My husband has worked most of his life to bring opportunities to students in the national language of this country, and to keep standards high.
At ten years of age, he knew four words/expressions in English (yes, no, all right, thank you) and the number of opportunities open to kids of his age group was almost non-existent.
When he was asked at this age what he wanted to be, he said “Chief Clerk”. That was the highest ranking individual that he knew of — other than the British, of course, who, back then (and for reasons that seem inexplicable when viewed from today), thought they had a right to rule the country and be the boss of everyone while they ripped them off economically.
The ten-year-old boy could not dream of anything higher than chief clerk, because if you were a Malay with no English, you never went higher than that.
So where has education in the Malay language from kindy to university – Malaysian, Bahasa, or whatever you want to call it – got us? Not very far, if you hear this story:
This is related by a university lecturer from a VERY prestigious university in this country (fortunately, not the one my husband teaches at.)
I won’t name the uni, or the department, or even the subject. But here’s an incident from last week.
The lecturer was giving a lecture in their subject, but got the feeling that the students were a bit lost. Thinking that perhaps the students didn’t have the historical background to understand the subject of this particular lecture, the lecturer asked (and remember, this is all in Malay language to a group of students who have attended Malay language schools all their lives): ‘What do you know about black culture in the USA?’
The students admitted, not much.
The lecturer then asked a question it would never have occurred to me to ask anyone: ‘Why is there such a large minority of black African-Americans in the US in the first place?’
One student, tentatively: ‘They came looking for a better life?’

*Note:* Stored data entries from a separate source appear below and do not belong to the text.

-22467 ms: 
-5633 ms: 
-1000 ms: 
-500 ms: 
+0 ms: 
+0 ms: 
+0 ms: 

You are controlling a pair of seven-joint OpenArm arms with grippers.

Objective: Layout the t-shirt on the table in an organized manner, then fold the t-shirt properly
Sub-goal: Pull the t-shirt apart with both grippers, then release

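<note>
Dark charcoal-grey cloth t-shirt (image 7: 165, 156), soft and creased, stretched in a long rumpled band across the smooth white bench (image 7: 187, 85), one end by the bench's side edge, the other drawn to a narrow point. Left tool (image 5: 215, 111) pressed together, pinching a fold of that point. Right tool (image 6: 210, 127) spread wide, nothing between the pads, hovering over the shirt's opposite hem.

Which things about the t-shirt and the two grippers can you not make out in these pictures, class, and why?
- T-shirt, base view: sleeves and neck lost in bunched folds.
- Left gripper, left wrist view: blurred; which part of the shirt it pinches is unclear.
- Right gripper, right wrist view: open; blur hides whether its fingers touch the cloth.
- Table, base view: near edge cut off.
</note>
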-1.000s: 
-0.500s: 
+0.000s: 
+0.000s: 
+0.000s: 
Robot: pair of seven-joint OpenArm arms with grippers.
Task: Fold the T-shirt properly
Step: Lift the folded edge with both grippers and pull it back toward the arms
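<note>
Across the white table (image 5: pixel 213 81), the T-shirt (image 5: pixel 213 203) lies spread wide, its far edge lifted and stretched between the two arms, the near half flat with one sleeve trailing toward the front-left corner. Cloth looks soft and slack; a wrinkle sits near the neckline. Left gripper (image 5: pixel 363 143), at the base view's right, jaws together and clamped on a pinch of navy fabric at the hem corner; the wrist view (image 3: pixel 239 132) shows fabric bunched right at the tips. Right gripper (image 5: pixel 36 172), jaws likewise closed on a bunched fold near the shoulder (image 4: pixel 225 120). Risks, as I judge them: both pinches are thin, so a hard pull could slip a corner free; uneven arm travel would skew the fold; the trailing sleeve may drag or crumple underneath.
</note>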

Lecturer (who must have been in a state of shock by this time) probed a bit deeper, but no student had anything to add to that. They admitted they didn’t know.
Did they know that the USA had a system of slavery in its history?
No. Really?Did they? Wow!
Have they read/seen/heard of “Gone with the Wind”?
Perhaps desperate for some reassurance, the lecturer then asked if they had heard of Shakespeare.
What about Romeo and Juliet? (Real desperation here).
The Russian Revolution? The French Revolution?
Remember, the lecturer was not asking for in-depth knowledge. All they wanted was general knowledge – the sort of thing you might pick up from the news, or newspapers, the internet, books, films, TV…
But here were a group of university students who have been so cradled by an education system and a culture that appears to be (from this example) totally inward-looking and insular and that offers – apparently – very little to even the brighter students that is not related to local affairs.
Yes, I know this is only one incident of anecdotal evidence. But I am still horrified that it can occur. At that age – as an Australian student – I could have talked a little about, say, Russian classical literature, music and ballet; I could have said something intelligent about the Inca or Mayan culture, the Taiping Rebellion or Japanese Samurai or the San Fransisco earthquake of 1906, or Halley’s Comet, or Robespierre or Trotsky or Margaret Mitchell, or Sputnik or the Moghuls or Saladin or Beethoven or Ulan Bator or Homer or Carthage or apartheid or the Boer War or the formation of Israel or of Pakistan. I could have been much more intelligent about the political affairs of the day, whether it was Tom Mboya or the assassination of JFK.
So where have we gone with Malaysia’s education system that we can produce university students of such appalling ignorance? Or maybe I’m the one who is out of step? Perhaps in this day and age we shouldn’t learn anything outside our field of expertise, because if you need it, you can always “look it up”?